REQUIREMENT:
Could you retype the lines below, starting at the line holding "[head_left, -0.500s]" and stopping at the line holding "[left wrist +", inclusive? Copy them exactly and drop the images.
::: RECORDS TO USE
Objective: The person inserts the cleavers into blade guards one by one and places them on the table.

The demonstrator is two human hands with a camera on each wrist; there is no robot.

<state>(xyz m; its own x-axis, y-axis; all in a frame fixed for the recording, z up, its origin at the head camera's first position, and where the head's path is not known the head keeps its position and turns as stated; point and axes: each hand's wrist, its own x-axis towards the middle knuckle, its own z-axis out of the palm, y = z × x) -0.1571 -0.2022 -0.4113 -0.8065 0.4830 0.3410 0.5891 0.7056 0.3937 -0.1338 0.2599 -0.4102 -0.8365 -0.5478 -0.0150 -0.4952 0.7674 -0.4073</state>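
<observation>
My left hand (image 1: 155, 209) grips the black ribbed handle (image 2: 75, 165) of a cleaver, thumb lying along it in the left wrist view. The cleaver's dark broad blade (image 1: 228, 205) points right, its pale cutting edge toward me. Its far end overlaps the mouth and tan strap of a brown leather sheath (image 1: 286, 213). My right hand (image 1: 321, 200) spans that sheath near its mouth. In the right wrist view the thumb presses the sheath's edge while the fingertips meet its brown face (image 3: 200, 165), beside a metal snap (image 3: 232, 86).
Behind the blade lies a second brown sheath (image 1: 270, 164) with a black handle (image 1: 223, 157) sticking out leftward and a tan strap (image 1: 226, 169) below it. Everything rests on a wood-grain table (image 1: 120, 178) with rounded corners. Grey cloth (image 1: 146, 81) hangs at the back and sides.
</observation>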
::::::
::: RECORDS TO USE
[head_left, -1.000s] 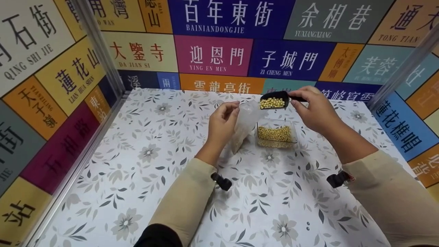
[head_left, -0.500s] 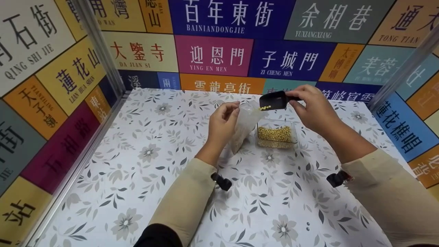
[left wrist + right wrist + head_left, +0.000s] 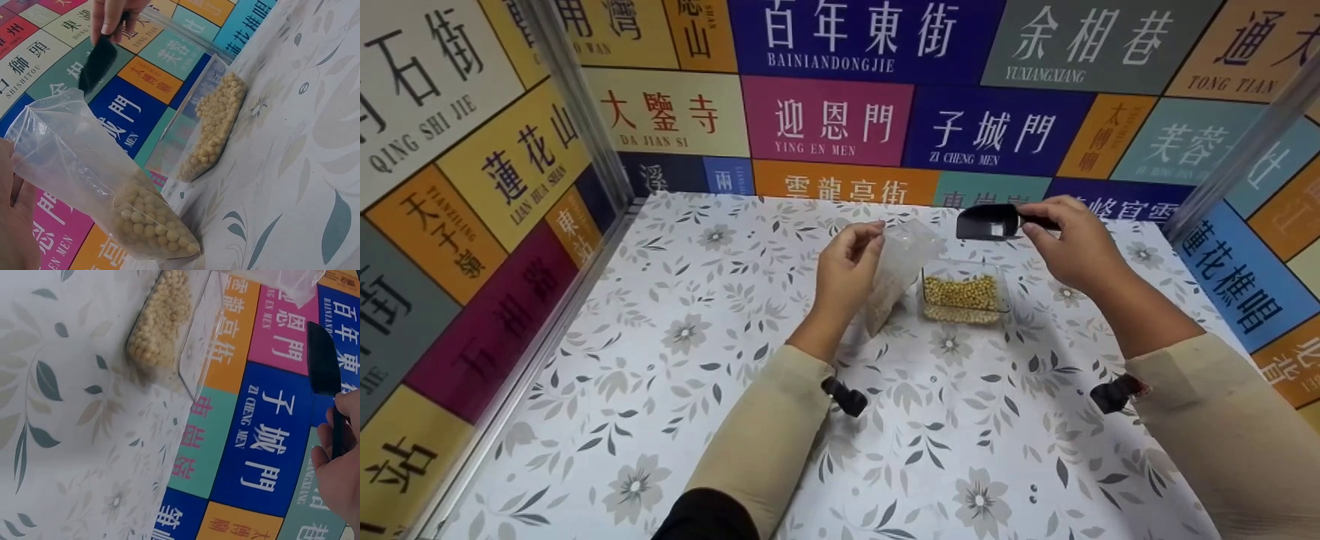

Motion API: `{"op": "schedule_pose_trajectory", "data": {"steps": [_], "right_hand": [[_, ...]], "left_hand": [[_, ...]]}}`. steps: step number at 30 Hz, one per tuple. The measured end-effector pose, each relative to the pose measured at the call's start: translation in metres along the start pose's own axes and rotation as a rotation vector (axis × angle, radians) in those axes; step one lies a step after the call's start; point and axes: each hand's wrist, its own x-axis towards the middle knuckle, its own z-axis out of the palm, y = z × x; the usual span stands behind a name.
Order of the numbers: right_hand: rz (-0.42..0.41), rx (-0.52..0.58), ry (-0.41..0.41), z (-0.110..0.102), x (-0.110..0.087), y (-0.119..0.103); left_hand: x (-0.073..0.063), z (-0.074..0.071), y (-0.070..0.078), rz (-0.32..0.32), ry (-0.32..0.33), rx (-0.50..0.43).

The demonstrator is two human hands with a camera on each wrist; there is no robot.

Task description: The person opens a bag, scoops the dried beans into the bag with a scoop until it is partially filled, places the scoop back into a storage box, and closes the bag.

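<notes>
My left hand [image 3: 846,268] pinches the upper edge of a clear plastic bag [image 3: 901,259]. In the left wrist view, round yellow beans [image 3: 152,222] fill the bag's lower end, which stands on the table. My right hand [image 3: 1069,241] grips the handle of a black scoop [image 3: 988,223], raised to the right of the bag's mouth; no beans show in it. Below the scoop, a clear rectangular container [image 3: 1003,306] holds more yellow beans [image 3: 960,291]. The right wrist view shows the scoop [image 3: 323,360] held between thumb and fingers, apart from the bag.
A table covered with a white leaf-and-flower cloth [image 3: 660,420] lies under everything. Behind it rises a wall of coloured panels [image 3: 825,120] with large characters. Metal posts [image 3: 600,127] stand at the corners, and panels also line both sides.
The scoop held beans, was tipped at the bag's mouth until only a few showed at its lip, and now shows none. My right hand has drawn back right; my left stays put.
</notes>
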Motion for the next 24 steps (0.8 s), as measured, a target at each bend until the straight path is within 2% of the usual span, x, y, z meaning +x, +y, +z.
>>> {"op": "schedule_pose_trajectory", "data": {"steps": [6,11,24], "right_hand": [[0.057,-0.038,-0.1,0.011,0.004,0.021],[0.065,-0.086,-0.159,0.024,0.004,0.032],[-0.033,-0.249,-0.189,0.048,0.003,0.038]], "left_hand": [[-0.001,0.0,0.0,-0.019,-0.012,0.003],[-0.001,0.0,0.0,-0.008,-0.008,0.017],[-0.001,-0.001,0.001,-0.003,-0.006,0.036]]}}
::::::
RESULT OF THIS EXERCISE:
[head_left, -0.500s] 
[left wrist + right wrist + head_left, +0.000s] 

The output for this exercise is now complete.